It's hard being a teenager these days. It's harder being a teenage athlete. It's hardest being a teenage athlete trying to follow in the prodigious footsteps of a potential Hall of Fame father. Welcome the world of Keyshawn Johnson, Jr. A regular kid who loves video games (NCAA series and Madden, especially) and wants to study how to program them in college, Keyshawn realizes there's some parts of his life that will never be regular.
"I've felt (pressure to live up his dad's name) since I could walk," Keyshawn the second told Eleven Warriors. "It's nothing new to me anymore. It has its pros and cons."
What is new to Johnson is an extensive college visit schedule. He has spent much of the last month in the beginning stages of his recruitment, traveling the country and collecting offers along the way. Ohio State, Florida State, Clemson, California, Arizona State, Louisville, Miami, UCLA, and West Virginia are among the big-time programs that have recently come calling. He's learning quickly how to separate what he wants to hear from the truth. Recruiting, after all, is essentially a sales pitch. Despite that knowledge, he's confident that what's he heard so far is a positive sign for what's to come.

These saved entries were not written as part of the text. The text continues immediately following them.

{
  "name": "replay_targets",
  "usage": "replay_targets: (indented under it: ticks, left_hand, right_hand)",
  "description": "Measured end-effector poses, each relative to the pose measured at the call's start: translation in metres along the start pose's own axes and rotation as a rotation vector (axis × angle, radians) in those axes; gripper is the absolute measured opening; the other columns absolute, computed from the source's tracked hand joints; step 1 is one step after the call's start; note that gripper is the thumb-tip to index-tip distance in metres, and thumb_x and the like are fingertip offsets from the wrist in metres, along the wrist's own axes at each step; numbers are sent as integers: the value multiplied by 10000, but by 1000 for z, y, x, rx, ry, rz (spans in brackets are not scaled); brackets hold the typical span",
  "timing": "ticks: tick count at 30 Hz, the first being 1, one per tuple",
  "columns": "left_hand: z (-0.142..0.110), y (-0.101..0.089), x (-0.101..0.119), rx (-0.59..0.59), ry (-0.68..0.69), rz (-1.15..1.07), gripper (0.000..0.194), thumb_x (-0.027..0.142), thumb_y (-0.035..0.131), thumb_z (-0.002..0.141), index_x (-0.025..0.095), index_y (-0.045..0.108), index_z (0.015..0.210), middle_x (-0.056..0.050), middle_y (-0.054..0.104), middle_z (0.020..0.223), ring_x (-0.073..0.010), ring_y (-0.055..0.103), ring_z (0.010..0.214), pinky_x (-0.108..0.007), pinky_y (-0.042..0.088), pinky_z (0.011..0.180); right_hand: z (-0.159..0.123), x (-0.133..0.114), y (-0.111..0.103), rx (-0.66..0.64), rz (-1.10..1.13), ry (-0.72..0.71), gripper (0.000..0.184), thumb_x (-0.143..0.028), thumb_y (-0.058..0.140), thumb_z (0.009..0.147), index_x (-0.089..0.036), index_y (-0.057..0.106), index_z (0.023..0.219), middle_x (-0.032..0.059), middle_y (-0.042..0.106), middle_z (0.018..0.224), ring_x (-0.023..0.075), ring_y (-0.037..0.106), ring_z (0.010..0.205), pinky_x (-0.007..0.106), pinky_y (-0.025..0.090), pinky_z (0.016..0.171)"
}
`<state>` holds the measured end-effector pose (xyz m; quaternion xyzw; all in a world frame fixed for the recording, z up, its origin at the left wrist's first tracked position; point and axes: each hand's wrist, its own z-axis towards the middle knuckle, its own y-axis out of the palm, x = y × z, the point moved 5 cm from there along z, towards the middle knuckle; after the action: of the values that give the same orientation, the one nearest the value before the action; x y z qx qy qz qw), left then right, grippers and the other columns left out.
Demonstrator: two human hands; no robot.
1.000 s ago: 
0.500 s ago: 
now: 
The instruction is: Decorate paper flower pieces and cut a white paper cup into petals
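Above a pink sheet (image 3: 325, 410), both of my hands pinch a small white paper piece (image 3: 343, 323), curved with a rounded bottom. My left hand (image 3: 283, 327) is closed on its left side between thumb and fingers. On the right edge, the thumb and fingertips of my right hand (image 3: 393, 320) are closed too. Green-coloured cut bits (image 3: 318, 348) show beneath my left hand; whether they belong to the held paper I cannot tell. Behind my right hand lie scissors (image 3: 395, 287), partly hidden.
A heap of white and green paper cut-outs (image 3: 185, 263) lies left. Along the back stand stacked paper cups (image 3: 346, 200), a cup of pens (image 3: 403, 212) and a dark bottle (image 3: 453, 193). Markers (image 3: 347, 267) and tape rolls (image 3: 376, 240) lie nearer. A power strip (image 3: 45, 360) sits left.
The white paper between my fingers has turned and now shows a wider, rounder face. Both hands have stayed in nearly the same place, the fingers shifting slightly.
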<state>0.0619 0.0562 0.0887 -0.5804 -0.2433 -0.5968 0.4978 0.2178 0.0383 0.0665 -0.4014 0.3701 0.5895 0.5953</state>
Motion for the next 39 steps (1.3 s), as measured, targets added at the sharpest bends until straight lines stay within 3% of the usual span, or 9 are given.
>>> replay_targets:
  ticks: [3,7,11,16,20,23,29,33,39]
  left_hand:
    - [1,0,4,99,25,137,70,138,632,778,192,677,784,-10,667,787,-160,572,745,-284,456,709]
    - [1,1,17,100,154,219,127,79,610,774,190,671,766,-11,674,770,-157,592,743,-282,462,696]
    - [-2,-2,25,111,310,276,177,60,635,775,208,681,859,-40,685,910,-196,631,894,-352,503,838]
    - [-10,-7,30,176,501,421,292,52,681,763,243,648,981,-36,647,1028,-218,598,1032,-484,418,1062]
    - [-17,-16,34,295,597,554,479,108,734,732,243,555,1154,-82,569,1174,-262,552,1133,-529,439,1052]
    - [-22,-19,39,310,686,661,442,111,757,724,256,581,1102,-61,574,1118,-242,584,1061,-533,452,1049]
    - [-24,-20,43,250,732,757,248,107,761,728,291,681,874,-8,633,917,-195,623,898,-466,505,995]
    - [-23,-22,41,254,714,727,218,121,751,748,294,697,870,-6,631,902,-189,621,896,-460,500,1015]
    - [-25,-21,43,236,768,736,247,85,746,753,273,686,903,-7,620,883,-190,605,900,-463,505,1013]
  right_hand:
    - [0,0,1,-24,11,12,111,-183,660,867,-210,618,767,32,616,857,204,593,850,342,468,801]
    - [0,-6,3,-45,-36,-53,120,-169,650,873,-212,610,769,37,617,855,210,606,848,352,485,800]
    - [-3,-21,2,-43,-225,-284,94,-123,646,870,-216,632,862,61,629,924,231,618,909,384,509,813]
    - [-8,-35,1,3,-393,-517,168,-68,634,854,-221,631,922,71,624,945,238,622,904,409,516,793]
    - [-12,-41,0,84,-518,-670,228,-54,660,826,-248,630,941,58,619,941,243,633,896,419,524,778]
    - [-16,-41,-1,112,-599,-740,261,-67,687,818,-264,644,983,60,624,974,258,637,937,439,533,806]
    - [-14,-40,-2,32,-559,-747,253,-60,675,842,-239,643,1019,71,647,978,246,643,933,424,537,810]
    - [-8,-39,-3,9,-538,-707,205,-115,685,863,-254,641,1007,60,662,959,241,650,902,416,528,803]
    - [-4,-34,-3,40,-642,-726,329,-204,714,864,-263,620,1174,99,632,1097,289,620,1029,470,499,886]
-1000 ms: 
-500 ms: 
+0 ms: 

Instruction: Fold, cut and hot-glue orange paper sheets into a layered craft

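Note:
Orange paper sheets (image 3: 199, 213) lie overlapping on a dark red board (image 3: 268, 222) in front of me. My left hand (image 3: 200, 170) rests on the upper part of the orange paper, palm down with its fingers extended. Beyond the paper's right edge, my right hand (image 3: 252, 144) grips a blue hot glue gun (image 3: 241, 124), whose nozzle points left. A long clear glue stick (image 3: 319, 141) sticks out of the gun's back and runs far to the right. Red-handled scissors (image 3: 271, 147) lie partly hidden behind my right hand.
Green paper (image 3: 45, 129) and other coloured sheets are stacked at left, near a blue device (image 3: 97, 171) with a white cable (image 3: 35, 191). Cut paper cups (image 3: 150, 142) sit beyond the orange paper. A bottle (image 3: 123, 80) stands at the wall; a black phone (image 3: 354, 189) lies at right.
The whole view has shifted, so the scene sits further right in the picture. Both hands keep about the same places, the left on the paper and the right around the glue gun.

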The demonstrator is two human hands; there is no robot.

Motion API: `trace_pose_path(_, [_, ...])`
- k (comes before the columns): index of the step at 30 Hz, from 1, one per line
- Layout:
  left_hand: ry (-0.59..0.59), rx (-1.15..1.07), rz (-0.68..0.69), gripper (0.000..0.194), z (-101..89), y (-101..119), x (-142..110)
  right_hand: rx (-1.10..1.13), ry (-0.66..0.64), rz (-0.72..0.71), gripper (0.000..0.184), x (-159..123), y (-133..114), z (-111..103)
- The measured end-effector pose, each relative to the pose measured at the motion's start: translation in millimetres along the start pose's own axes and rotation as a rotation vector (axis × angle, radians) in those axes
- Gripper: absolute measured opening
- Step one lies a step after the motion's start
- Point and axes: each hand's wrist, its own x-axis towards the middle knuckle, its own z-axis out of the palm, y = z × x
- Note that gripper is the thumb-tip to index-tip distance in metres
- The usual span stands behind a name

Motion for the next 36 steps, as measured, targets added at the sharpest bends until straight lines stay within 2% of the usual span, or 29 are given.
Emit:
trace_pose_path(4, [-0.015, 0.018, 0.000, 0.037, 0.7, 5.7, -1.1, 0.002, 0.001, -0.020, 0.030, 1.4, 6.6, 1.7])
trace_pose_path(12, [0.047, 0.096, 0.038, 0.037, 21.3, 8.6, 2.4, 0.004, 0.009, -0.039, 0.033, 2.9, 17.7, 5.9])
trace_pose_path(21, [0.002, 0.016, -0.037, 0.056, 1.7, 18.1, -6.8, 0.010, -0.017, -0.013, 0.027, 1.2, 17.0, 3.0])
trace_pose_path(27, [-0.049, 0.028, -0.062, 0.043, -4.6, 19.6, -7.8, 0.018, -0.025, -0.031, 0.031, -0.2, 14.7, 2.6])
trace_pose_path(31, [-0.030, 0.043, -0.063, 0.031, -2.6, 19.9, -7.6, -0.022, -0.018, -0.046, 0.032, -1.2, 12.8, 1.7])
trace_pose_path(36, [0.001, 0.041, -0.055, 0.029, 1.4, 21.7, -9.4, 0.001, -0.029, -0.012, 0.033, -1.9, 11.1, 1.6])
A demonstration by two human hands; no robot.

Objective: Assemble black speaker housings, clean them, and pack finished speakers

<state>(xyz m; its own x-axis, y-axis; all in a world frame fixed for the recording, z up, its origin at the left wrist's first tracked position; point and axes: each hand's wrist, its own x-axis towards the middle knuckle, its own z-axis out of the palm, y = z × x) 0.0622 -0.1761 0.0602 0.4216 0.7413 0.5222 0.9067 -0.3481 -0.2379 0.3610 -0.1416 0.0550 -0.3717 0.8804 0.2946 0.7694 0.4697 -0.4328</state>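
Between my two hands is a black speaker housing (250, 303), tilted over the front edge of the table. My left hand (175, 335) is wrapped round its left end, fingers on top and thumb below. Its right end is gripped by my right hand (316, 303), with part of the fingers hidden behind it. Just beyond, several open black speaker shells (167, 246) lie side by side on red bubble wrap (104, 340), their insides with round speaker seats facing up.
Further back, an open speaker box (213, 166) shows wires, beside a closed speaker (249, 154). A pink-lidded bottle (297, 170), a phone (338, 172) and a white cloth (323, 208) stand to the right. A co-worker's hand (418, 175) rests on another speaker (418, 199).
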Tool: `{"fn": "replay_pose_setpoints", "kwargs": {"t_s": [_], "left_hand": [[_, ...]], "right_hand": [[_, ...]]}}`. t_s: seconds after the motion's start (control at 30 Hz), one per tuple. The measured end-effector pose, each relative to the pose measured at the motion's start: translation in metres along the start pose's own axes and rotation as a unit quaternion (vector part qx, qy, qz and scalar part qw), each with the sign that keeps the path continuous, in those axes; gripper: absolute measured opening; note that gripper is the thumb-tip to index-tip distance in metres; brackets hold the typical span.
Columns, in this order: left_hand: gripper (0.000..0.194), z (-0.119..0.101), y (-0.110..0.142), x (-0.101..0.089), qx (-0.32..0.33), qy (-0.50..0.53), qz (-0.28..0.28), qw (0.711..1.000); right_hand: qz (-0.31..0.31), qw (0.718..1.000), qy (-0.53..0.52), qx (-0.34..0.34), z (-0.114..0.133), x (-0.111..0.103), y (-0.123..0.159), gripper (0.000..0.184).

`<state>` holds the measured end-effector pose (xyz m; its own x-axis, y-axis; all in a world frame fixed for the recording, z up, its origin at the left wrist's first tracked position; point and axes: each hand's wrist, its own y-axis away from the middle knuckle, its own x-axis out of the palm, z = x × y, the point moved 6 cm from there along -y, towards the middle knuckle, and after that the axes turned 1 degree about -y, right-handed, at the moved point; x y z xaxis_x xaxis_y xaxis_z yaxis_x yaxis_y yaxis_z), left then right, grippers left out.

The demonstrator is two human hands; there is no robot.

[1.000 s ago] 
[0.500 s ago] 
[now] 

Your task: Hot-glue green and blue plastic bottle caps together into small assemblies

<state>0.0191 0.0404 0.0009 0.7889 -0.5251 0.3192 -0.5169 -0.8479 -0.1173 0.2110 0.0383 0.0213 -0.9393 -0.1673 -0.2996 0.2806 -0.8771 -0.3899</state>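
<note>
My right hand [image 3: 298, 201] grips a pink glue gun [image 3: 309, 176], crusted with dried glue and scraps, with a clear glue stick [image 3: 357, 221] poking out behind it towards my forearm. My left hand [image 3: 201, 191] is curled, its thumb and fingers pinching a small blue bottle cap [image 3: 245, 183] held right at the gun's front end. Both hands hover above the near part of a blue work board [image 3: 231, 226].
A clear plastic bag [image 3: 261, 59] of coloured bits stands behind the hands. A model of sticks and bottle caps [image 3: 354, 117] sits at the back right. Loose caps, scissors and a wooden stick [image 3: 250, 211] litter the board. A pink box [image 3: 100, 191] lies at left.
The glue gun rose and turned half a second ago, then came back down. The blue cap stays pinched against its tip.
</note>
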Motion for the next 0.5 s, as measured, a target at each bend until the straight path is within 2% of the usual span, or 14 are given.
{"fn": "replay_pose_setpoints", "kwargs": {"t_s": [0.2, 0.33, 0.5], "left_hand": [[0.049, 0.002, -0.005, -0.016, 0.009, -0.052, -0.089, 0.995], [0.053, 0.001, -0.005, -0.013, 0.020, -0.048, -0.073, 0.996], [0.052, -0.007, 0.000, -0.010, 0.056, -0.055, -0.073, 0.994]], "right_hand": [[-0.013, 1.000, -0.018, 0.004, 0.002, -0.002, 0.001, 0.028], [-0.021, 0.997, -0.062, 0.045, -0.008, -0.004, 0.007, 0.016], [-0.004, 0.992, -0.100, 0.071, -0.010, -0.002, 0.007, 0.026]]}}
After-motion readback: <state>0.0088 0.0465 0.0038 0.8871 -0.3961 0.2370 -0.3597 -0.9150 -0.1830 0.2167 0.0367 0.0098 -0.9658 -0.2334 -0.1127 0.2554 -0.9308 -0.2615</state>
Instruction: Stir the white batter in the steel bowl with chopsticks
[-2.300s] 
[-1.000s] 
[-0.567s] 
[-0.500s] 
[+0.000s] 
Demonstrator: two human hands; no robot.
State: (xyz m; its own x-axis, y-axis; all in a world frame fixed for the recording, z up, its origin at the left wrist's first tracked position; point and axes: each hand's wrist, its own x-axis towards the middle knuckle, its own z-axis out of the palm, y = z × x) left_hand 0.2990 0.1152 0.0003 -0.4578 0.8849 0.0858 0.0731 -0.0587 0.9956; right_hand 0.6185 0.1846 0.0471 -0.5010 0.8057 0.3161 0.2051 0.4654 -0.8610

"I feel like all these schools are being pretty real with me, I think if they didn't like what I could bring to the table they wouldn't have offered me," he said, talking about how he's learning the "business" of recruiting. "Some schools you can tell there's a little (salesmanship.)"
Johnson is not naive about his game, and the coaches who have offered him have been to the point. He's got a growing game — and a growing frame — and three years left in high school to refine the product.
"I don't drop the ball. I have suction cups for hands, and I am pretty smooth route runner," Johnson said, displaying a touch of his father's uber-confidence. "Right now I am really working on my speed. I want to get to a 4.6 (in the 40-yard-dash) by the start of next year."
He knows what coaches like about him, but what is Johnson, who hopes to make a college decision in his junior season, looking for as he searches for a college?
"I'm looking for a coach that can help get me to the NFL, to make me NFL ready," Johnson, who's father was the first pick in the 1996 NFL Draft said. "A school will standout to me just by believing in me and making sure to develop a relationship with me (as a person.) A pro-style offense wouldn't hurt, either."
One school he visited last month, Ohio State, has a small advantage in the "personal touch" department, because his cousin, wide receiver Michael Thomas, is suited up in Columbus.
"I'm really proud of him," he said of his older cousin. "(Mike) says he loves it there and it's his time there now. My visit to Ohio State was great. I had a great tour of the campus, the facilities and I watched practice. It was very intense, and I love the way (Urban) Meyer is coaching that team."
Another possible advantage for the Buckeyes? Not many other schools have a quarterback already committed for 2017. Ohio State commitment Danny Clark has been hard at work on Johnson, who stands 6-foot-1 now, but should end up 6-foot-4 like his father.
"(Danny and I) have texted, but we've not yet met in person," Johnson said. "He tells me about his high school, and I was actually watching a movie about it on Netflix (Go Tigers!) I saw his highlight tape, that kid can really throw the ball. He keeps telling me I should go to Ohio State."
Johnson is going to Ohio State, in June, when he will camp with the Buckeyes. After that, things will start to shape up a bit more.
"I'll be going back to Ohio State this summer," Johnson said when asked if he plans on returning to see the Buckeyes again. "I'm going to the camp there."
A 3.0 student, Johnson isn't resting on his laurels after a successful freshman year. There's more to being a college student-athlete than student than football.
"I'm trying to get to a 3.7 GPA or higher," he said of his academic goals. "I'm interested in computer design. I've always been interested in making video games or programming."
As the son of a USC legend, he admits there's some affection for the Trojans but he doesn't think that will affect his decision.
"(My dad) is my role-model. I appreciate all he's done for me," Keyshawn added. "He tells me to strive to be the best every day, to get better every day. USC is a school I like, and I won't lie; they are my 'go to' team on NCAA because Marqie Lee is nice, but my dad's history won't affect my decision."